Меж тем большую часть легенд о Средневековье надлежит разрушить хотя бы для того, чтобы понимать, как и чем жили тогда простые и знатные люди в самых разных странах. И когда свет истины проливается на тьму восторгов и презрений, взору предстает удивительная картина. Небольшой раздробленный мирок вдруг обзаводится прочными, надежными связями, а моря и дороги заполняются бесчисленными кораблями и караванами, торопящимися из порта в порт, из города в город. Ганза на севере и Венеция с Генуей на юге с давних времен прокладывали маршруты для товаров и путешественников; как странно слышать о том, что венецианские нефы перевозили еще в двенадцатом веке не только и не столько пшено или мрамор, сколько пассажиров: ремесленников, пилигримов, монахов, знатных дам и их кавалеров или прислугу. Что суда строились с расчетом на обустройство в каютах до тысячи пассажиров. Что большинство посадского населения знало грамоту. Что карантин был выдуман не в Англии шестнадцатого, а в Венеции двенадцатого века, державшей на рейде корабли две недели – период инкубации чумы, охватившей тогда север Италии. И что порох изобрел не монах Шварц, а первые пушки в Европе появились задолго до его рождения.
И на этом фоне уже не так странно воспринимаются открытия братьев Поло, отправлявшихся в Африку и далее в Китай. Да, тогда твердо знали о круглой Земле и пользовались компасами – не магнитными, но солнечными. Не пугались затмений, но пользовались календарями для них. Но и как и мы сейчас, верили в невероятное, считая его частью обыденного, скрывающегося совсем рядом от дома, за околицей, за каменными стенами. Именно там, как мы верим и поныне, водятся не то драконы, не то чупакабры, не то псоглавцы – одного из которых крестили, а затем и возвели в ранг святых. Мир и тогда и сейчас был пронизан магией, и так же делил ее на два сорта. Постижимую и разрешенную вседержавной Церковью и непостижимую, а потому запретную.

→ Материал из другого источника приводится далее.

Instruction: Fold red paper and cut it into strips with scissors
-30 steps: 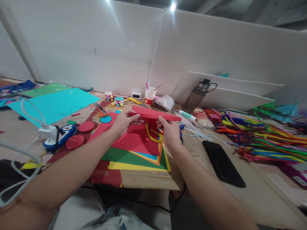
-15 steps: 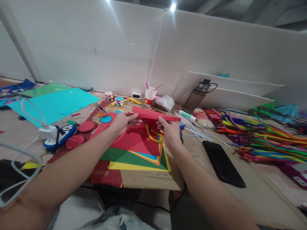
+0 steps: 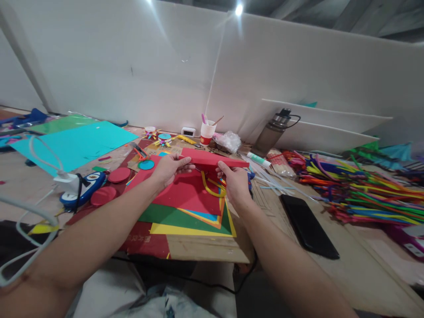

И если тогдашняя церковная магия теперь нам кажется жестоким бременем, под чьей тяжестью сгибались выи и простецов и знати, то в самом Средневековье верой в господа и святых подвижников и праведников его была пронизана самая жизнь человека. Это трудно понять, и еще труднее представить, ибо не с чем сравнивать. Но та вера как и нынешняя, усеченная и порезанная ответвлениями, давала все те же свободы вероисповедания чужеземцам, где без них, без арабов и мавров, Европа потеряла собственное прошлое, варварски уничтоженное не сколько гуннами и вандалами, сколько раннехристианскими святыми государями. И когда Крестовые походы стали рутиной, важной лишь во внутренней политике, стало возможным открыться давно потерянному – стихам Горация и трактатам Геродота, трагедиям Софокла и комедиям Аристофана. Светская культура, передаваемая из рук в руки монахами разных стран и вер, а с ней и наука, создаваемая и распространяемая теософами от Роджера Бэкона до Парацельса, постепенно открывались миру. Художники не просто заново открывали трехточечную прямую перспективу, взамен иконописной обратной, но и покушались, как Джузеппе Арчимбольдо, на абстрактную живопись. Поэты создавали новые размеры, философы укореняли новые языки. В том мире люди общались в путешествиях на общепринятой латыни, носили примерно одинаковые одежды, праздновали одни праздники. Но уже тогда непогрешимость Церкви стала объектом насмешек вагантов и скоморохов, и хотя сил ее еще хватало на отлучение государей от власти, на запрещение пороха, ибо он пах серой, на гонения ученых, все одно, устоявшийся мир оказывался вовсе не таким, каким мы его привыкли воспринимать. Он был гораздо сложнее и многограннее и уж точно не замазывался оттенками серого, как грязь под ногтями.